TASK OBJECTIVE: Copy, exactly as written, the lines that begin at the one containing "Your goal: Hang" and end at the one containing "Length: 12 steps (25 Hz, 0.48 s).". Skip any pictures in the data below.

====

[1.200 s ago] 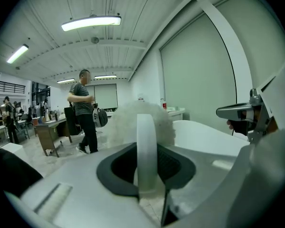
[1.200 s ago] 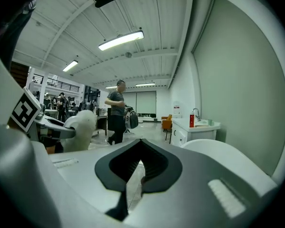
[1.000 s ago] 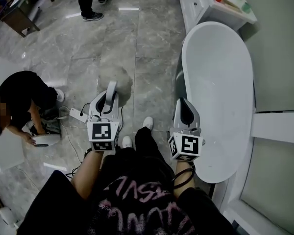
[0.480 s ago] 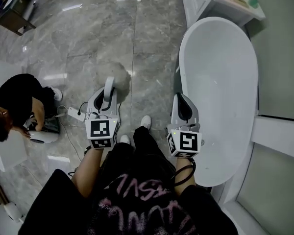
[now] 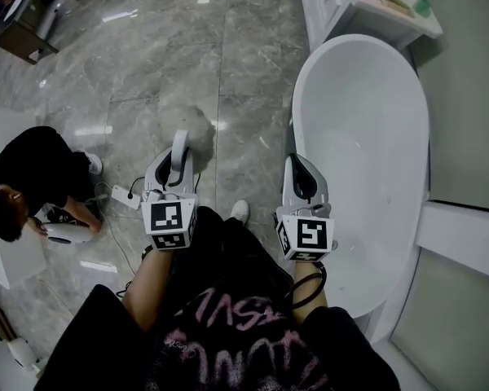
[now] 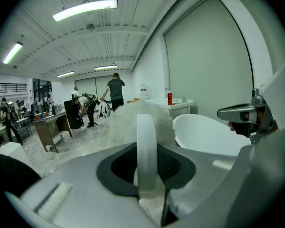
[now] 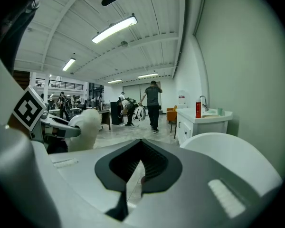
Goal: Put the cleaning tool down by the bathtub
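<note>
One broad stretch of grey marble floor (image 5: 147,63) is seen beneath the standing person (image 5: 228,332), and the white oval bathtub (image 5: 367,129) is set along its right side. The cleaning tool (image 5: 180,147), a white handle ending in a pale fluffy head (image 5: 193,124), is held off the floor over the tiles to the left of the tub; it is near the tub's rim but apart from it, and it is not yet put down. The carrying step is judged to be in hand, with the set-down itself to come; for that, the tool would have to be lowered until head and handle rest on the floor close beside the tub, and only then let go.

The left gripper (image 5: 177,174) is held out in front of the torso and pointed forward, away from the body; the right gripper (image 5: 298,173) is carried side by side with it, over the tub's near left edge. In the left gripper view the fingers (image 6: 76,189) are clamped on the tool's handle (image 6: 146,148), which stands upright between them with the fluff beyond it; in the right gripper view the fingers (image 7: 218,184) are closed together, and nothing is held between them.
</note>
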A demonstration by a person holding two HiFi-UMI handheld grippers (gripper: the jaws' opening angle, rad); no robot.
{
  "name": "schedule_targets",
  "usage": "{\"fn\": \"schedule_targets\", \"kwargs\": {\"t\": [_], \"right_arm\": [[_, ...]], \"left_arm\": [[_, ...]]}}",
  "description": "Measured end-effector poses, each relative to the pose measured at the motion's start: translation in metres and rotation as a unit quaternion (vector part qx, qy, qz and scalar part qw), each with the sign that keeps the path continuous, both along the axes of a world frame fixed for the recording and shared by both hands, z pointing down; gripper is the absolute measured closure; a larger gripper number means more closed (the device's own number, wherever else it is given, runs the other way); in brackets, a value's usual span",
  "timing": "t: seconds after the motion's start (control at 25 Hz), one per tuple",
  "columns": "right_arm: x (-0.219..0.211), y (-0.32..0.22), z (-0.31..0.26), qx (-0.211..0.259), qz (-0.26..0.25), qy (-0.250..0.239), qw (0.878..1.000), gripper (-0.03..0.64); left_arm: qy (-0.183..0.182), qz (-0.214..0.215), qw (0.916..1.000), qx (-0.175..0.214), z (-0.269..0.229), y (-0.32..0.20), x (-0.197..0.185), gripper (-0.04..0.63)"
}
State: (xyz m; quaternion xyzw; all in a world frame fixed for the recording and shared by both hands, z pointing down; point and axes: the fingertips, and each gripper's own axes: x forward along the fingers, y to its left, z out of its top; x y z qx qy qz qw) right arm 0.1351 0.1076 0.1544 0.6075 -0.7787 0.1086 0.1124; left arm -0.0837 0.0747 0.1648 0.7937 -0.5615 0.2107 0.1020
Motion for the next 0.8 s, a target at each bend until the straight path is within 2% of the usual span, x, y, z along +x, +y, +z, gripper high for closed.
{"fn": "schedule_targets", "kwargs": {"t": [0.52,0.8], "right_arm": [[0.002,-0.019,-0.003,0.006,-0.005,0.001,1.0,0.604],[-0.001,-0.038,0.004,0.001,-0.001,-0.002,1.0,0.606]], "left_arm": [[0.001,-0.001,1.0,-0.001,0.002,-0.025,0.006,0.506],[0.005,0.013,0.9999,-0.006,0.012,-0.045,0.014,0.506]]}}
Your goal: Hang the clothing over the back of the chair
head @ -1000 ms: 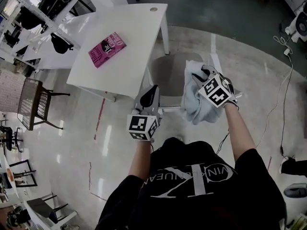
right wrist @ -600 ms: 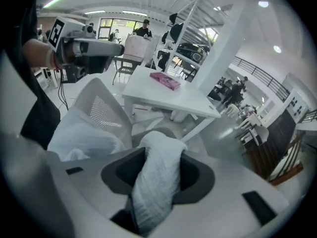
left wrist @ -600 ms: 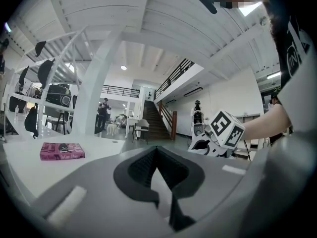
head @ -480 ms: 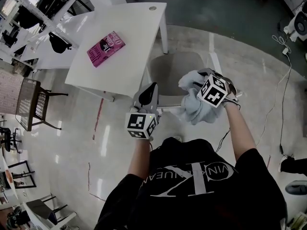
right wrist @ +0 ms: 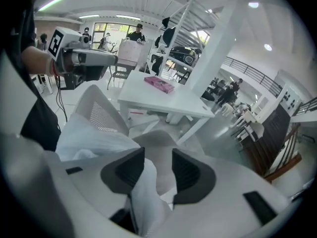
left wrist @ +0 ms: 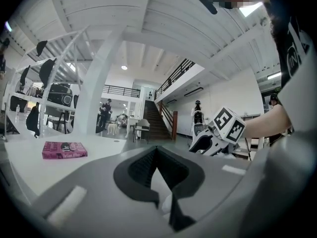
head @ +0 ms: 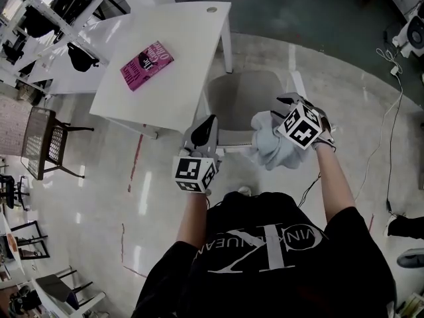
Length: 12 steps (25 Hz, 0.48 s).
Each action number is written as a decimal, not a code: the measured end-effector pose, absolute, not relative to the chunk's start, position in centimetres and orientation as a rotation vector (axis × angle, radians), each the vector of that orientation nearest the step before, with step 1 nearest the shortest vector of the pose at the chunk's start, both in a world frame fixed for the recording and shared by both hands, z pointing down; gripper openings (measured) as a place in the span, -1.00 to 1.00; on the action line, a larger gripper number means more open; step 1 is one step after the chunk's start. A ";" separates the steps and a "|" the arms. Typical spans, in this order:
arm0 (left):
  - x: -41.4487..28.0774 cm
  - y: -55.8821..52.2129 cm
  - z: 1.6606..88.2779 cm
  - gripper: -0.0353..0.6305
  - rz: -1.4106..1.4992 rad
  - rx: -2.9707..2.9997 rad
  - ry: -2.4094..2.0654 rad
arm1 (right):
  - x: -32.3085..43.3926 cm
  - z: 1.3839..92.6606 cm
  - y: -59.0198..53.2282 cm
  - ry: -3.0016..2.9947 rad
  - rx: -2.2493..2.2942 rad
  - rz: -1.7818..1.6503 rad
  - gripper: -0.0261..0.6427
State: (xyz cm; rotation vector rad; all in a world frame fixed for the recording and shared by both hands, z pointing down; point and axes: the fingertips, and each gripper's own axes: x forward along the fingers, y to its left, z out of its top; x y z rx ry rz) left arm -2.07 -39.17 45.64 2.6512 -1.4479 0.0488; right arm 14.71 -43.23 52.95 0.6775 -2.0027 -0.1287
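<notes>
A pale blue-grey garment [head: 273,146] is bunched over the right end of the grey chair's back rail [head: 232,149]. My right gripper [head: 286,105] hangs just above it, pointing steeply down. In the right gripper view its jaws [right wrist: 158,170] are opening. A fold of the garment [right wrist: 147,185] lies between them against the left pad, and the right pad stands free. The rest of the cloth [right wrist: 91,138] is heaped on the mesh chair back [right wrist: 101,114]. My left gripper [head: 210,121] is level at the rail's left end. Its jaws [left wrist: 157,155] meet at the tips with nothing seen held.
A white table [head: 179,52] with a pink book [head: 147,65] stands right beyond the chair seat [head: 242,98]. Shelving [head: 59,12] and a wooden chair [head: 43,144] are at the left. Cables [head: 391,111] trail over the floor at the right.
The upper part of the garment has dropped from beside my right gripper down onto the chair back. The right gripper has tipped a little. My left gripper has stayed put.
</notes>
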 end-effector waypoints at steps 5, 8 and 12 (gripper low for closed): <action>-3.3 -38.6 45.1 -0.86 0.028 2.628 -1.508 | 14.8 51.8 -43.1 -2.025 0.713 -0.138 -0.43; -4.4 -38.5 45.1 -0.86 0.019 2.610 -1.536 | 14.2 50.4 -43.5 -2.067 0.765 -0.163 -0.63; -4.8 -37.9 44.9 -0.86 0.021 2.596 -1.565 | 13.7 48.8 -43.3 -2.157 0.818 -0.125 -0.77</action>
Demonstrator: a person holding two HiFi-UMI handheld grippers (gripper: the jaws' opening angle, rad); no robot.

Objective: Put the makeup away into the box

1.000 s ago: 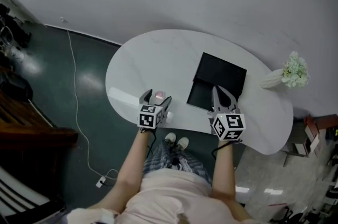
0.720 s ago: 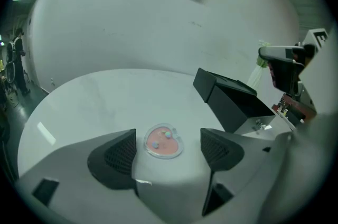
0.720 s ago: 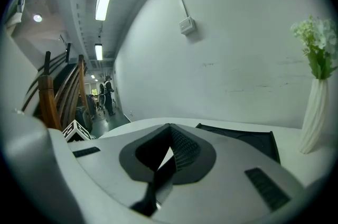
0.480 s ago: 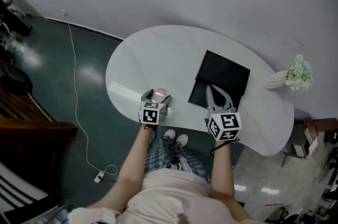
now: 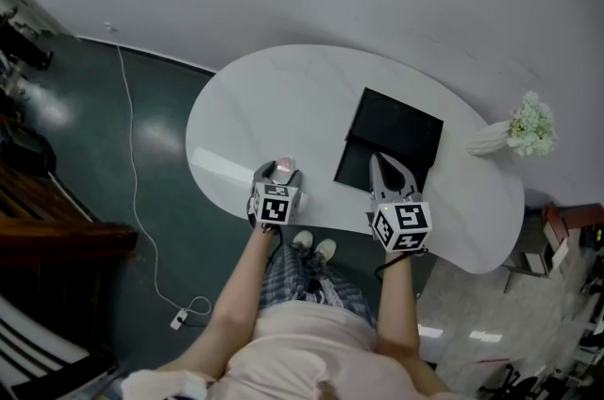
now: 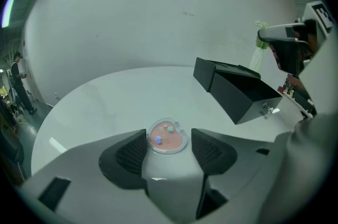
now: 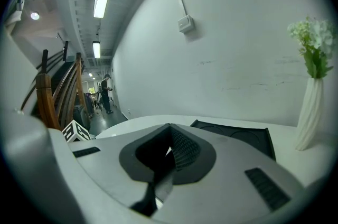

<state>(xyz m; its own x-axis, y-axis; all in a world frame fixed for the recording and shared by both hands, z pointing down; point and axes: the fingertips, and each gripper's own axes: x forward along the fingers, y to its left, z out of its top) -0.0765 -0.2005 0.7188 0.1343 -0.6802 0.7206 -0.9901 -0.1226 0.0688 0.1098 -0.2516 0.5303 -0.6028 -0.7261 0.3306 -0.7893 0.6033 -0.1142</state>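
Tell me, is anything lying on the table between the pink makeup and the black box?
No. In the left gripper view, only bare white table shows between the pink makeup and the black box.

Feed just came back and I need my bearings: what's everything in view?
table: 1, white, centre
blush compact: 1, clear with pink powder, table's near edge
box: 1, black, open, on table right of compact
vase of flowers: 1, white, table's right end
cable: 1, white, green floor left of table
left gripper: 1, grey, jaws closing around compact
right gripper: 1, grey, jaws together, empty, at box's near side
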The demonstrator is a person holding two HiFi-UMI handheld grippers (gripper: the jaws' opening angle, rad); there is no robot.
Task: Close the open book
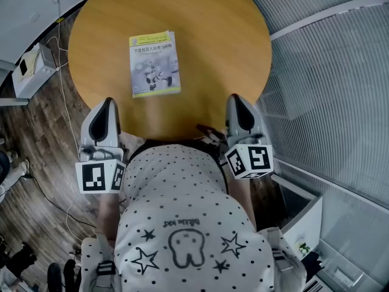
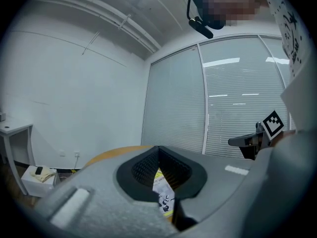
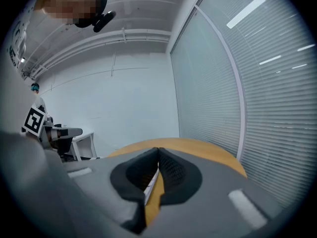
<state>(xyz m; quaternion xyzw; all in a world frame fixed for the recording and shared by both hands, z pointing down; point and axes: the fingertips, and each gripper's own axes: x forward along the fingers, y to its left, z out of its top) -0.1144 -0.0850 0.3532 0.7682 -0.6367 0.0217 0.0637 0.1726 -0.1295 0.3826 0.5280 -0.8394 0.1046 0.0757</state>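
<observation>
The book (image 1: 154, 64) lies shut, cover up, on the round wooden table (image 1: 213, 35), left of its middle. My left gripper (image 1: 108, 103) hovers at the table's near edge, below the book and apart from it, shut with nothing in it. My right gripper (image 1: 236, 100) is at the near edge further right, also shut and empty. In the left gripper view the pads (image 2: 143, 167) meet at the tip of the gripper (image 2: 158, 150), and the book's cover (image 2: 163, 195) shows below them. In the right gripper view the gripper (image 3: 158, 151) is closed, with a sliver of the book (image 3: 151, 181) beyond.
A white box (image 1: 30, 69) with cables sits on the wooden floor left of the table. Slatted blinds and glass walls (image 1: 328, 72) run along the right. A white side table (image 2: 12, 130) stands by the far wall. The person's spotted shirt (image 1: 182, 212) fills the near foreground.
</observation>
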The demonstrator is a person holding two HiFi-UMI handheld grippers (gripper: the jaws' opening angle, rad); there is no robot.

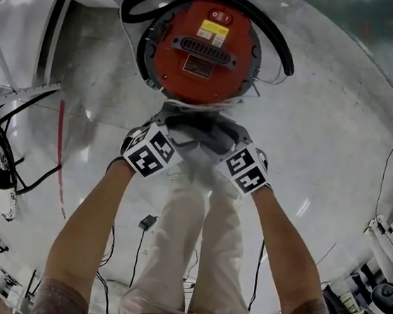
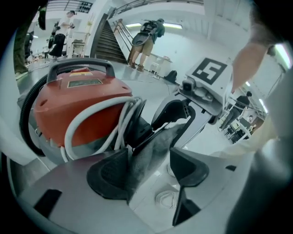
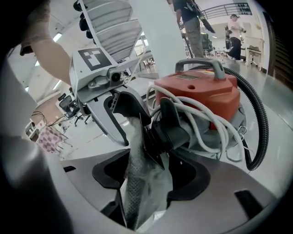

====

ANSWER:
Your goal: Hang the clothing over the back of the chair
head @ -1000 ms: 
right wrist @ -600 ms: 
left wrist @ -600 ms: 
head @ -480 ms: 
right wrist @ +0 ms: 
left wrist @ +0 ms: 
head @ +0 ms: 
Length: 12 steps (25 Hz, 0.48 s).

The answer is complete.